= Baishou Dance =

The Baishou Dance or baishouwu (摆手舞, literally 'hand-waving dance') is a 500-year-old historic group dance of the Tujia, one of 55 ethnic minorities in China. The dance uses 70 ritual gestures to represent war, farming, hunting, courtship and other aspects of traditional life.

== Literature ==
The Tujia nationality Baishou dance in Xiangxi, Hunan province best reflects the ethnic flavor and ancient customs of the Tujia nationality. It is popular in Longshan county, Baojing county and Yongshun county, Xiangxi Tujia-Miao Autonomous Prefecture, Hunan province. The dance is usually performed from the third to the fifteenth day of the first lunar month.
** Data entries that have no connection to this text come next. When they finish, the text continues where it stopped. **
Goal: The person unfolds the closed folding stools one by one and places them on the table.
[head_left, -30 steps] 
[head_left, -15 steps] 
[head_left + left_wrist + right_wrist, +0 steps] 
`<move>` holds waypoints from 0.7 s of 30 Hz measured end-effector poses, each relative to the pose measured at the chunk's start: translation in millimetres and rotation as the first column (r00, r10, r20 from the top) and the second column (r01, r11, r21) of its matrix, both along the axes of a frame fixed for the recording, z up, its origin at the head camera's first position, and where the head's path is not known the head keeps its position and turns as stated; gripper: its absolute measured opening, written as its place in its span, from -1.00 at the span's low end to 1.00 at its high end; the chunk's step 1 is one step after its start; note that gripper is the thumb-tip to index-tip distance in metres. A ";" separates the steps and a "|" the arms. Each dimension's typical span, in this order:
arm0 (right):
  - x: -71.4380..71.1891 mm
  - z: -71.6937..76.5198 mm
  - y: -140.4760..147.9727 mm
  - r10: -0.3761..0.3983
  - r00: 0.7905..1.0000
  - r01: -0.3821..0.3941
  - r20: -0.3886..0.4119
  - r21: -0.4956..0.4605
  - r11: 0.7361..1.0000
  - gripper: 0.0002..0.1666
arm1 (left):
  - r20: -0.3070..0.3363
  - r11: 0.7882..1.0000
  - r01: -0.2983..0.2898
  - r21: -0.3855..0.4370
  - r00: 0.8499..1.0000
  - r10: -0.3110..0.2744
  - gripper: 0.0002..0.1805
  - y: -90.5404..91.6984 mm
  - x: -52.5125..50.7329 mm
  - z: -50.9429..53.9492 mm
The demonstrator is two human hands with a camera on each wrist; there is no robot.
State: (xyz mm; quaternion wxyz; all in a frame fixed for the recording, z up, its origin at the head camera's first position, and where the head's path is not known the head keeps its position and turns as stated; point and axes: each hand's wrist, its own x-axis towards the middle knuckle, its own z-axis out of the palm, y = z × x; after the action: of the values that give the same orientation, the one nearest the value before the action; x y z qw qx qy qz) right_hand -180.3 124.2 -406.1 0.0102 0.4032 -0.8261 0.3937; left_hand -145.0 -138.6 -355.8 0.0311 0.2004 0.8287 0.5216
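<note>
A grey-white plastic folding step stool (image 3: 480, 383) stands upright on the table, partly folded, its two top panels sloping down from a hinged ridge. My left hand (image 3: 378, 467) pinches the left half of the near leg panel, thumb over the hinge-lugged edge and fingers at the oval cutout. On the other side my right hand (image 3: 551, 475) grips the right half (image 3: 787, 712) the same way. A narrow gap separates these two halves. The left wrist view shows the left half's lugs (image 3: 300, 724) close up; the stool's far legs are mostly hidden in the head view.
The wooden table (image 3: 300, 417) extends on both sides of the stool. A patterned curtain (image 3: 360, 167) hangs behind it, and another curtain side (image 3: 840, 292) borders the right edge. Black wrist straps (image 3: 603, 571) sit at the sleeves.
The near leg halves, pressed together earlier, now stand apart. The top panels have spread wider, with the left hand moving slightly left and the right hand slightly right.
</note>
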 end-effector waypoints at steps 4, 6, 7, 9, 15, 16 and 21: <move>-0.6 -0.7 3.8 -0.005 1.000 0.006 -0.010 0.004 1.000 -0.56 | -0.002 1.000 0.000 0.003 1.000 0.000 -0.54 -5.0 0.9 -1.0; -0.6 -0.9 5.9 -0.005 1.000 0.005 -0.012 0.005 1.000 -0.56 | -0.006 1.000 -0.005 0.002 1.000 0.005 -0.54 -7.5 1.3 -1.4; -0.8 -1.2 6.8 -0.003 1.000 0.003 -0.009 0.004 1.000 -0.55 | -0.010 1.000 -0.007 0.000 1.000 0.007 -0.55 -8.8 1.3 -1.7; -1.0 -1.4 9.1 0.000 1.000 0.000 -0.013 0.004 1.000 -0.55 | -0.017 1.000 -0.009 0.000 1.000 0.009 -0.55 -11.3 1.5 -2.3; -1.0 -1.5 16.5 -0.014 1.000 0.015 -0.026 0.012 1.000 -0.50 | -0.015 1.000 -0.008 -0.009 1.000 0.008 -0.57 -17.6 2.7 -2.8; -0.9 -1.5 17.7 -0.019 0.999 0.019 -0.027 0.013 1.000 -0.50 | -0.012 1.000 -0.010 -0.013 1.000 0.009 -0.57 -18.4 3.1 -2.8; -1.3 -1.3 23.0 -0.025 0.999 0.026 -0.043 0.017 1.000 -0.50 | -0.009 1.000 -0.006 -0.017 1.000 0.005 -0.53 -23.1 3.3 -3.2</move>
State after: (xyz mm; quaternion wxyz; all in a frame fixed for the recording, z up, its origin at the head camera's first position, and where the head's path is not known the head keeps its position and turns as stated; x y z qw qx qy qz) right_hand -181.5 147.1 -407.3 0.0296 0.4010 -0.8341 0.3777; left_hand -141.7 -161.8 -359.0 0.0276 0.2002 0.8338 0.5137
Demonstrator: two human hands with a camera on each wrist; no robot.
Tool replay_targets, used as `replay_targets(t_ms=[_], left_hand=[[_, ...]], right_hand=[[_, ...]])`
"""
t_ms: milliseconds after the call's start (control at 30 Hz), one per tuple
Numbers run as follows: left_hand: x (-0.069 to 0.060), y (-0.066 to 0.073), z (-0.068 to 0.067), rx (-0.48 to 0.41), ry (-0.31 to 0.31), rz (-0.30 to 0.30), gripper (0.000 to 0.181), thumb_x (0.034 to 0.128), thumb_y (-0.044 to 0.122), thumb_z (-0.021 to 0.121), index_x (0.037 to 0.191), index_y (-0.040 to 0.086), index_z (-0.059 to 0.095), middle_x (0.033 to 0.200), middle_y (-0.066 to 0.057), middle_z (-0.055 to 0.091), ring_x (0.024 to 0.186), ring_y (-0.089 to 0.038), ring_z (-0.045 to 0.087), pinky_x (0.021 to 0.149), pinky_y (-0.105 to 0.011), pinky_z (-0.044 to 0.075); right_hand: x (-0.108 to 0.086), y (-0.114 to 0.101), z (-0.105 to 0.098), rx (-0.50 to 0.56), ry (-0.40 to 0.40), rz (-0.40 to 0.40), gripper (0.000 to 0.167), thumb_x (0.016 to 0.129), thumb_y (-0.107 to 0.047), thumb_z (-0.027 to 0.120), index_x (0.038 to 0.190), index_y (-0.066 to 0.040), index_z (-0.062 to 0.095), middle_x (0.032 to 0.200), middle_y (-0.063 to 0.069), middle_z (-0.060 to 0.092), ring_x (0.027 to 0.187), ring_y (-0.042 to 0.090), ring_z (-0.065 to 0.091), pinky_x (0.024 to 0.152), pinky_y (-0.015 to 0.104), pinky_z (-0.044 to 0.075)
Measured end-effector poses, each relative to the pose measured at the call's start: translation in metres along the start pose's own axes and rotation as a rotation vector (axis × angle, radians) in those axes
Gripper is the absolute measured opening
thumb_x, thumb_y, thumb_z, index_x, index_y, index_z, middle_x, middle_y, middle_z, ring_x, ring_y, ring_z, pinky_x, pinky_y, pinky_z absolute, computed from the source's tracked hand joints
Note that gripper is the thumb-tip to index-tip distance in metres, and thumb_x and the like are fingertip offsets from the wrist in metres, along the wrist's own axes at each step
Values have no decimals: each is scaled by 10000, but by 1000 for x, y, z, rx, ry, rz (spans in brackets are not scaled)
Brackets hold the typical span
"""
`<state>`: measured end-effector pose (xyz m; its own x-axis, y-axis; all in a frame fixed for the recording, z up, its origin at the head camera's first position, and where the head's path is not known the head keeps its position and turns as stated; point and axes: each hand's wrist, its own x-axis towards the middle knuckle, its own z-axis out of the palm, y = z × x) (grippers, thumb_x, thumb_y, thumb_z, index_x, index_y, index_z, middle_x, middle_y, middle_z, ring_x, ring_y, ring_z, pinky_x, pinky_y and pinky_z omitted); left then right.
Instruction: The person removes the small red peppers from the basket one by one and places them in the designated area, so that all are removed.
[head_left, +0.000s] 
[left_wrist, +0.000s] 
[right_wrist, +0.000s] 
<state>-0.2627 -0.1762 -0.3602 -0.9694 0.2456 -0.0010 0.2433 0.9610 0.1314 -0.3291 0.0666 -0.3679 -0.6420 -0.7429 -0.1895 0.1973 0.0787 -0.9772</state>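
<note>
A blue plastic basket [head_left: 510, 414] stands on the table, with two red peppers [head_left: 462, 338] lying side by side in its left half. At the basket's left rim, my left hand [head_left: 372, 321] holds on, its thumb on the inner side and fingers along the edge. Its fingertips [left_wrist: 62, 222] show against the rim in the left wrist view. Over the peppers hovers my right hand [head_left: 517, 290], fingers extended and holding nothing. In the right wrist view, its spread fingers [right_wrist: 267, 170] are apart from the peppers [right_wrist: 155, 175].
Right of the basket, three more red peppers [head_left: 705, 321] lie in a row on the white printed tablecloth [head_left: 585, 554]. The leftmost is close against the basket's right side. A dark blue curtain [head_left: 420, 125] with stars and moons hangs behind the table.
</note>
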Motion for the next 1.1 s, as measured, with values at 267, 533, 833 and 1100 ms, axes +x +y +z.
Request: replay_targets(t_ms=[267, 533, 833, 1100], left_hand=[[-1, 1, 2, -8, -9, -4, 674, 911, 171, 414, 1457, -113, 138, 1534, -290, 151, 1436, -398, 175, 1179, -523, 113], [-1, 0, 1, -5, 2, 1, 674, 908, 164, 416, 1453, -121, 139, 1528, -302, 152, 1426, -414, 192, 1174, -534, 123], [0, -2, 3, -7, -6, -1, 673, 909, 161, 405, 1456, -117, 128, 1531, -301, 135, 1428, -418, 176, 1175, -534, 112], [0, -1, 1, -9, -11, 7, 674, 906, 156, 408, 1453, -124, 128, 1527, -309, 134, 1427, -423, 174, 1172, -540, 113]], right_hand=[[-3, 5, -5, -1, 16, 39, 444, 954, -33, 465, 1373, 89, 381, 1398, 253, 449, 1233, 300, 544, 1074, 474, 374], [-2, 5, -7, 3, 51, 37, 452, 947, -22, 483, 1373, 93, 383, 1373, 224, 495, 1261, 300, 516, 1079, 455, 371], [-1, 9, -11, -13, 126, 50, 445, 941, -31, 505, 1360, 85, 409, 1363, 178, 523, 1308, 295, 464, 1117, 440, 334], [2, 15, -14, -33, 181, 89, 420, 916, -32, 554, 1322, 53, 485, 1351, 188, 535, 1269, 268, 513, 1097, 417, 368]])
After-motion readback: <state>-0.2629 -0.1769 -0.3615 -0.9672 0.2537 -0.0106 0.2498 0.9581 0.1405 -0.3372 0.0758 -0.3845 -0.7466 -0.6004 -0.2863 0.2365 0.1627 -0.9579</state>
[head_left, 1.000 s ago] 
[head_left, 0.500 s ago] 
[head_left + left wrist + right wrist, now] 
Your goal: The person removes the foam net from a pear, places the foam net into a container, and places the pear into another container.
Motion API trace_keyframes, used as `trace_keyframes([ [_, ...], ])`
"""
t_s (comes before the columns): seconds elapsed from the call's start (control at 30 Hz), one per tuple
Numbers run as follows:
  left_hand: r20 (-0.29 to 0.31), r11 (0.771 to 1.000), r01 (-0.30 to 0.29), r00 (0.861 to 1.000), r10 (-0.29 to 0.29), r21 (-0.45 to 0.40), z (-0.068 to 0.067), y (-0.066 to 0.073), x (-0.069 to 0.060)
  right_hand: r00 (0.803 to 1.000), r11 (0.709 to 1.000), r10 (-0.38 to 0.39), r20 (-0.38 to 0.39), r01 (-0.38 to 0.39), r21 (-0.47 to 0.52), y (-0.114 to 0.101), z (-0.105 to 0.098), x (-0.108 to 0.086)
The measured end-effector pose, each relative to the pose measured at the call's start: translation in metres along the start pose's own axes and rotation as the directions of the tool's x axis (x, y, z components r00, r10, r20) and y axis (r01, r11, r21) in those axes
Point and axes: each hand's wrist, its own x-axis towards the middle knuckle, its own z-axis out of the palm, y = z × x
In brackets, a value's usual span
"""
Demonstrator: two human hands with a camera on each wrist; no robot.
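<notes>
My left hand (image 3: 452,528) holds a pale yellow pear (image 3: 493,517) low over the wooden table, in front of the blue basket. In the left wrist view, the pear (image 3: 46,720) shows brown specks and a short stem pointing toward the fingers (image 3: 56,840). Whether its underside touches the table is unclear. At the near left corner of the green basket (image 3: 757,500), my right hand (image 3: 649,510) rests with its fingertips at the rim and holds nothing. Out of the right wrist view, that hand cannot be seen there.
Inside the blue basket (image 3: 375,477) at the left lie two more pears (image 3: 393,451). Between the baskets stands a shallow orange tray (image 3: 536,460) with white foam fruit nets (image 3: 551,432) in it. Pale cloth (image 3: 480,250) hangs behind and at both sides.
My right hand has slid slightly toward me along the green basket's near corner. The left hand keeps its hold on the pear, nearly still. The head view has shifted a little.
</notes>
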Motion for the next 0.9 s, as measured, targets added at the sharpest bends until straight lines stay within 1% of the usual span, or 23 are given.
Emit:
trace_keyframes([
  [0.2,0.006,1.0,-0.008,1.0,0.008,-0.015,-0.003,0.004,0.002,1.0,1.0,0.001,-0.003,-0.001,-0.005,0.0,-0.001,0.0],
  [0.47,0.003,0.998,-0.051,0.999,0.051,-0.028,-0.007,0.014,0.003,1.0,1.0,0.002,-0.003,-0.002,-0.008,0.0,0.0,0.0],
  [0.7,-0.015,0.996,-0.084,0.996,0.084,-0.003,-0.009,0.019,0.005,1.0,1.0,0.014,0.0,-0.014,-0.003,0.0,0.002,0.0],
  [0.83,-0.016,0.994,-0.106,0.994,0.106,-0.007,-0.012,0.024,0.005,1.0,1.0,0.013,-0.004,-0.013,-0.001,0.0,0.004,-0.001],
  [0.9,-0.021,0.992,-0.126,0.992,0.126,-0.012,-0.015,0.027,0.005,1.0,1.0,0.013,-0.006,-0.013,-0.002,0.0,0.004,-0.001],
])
It originates from an ancestor worship ceremony and dates back nearly 1,000 years ago, according to the broken stele in the Temple of Eight Clan Leaders (Qing Dynasty) and the county annals.

The Tujia nationality baishou dance integrates singing, dancing, music and opera elements. It presents numerous topics concerning history and human existence, including the creation of the world, human reproduction, migration, hunting & fishing, sericulture & weaving, slash-and-burn cultivation, ancient stories, myths, legends and daily life. The dance uses ritual gestures. Dancers' movements and postures are powerful and aesthetic. They wave one hand, wave two hands, wave hand(s) when circling around, or wave hand(s) with foot movements. The dance, usually performed on level ground, can be classified into grand baishou and small-scale baishou. The grand baishou is performed by over 1,000 dancers when offering sacrifices to Tujia ancestors and is watched by over 10,000 spectators; the small-scale baishou is performed on a small scale when offering sacrifices to ancestors with the same family name.
The music of the dance incorporates vocal accompaniment (starting song and baishou song) and musical accompaniment (drum and gong). The song changes flexibly according to the content and movements of the dance. Dancers' movements and postures indicate power and freedom and feature turning, bending knees, shaking, and lowering the body. The dance is valuable for studying the history, war, religion, migration, farming, life, courtship and folk customs of the Tujia nationality.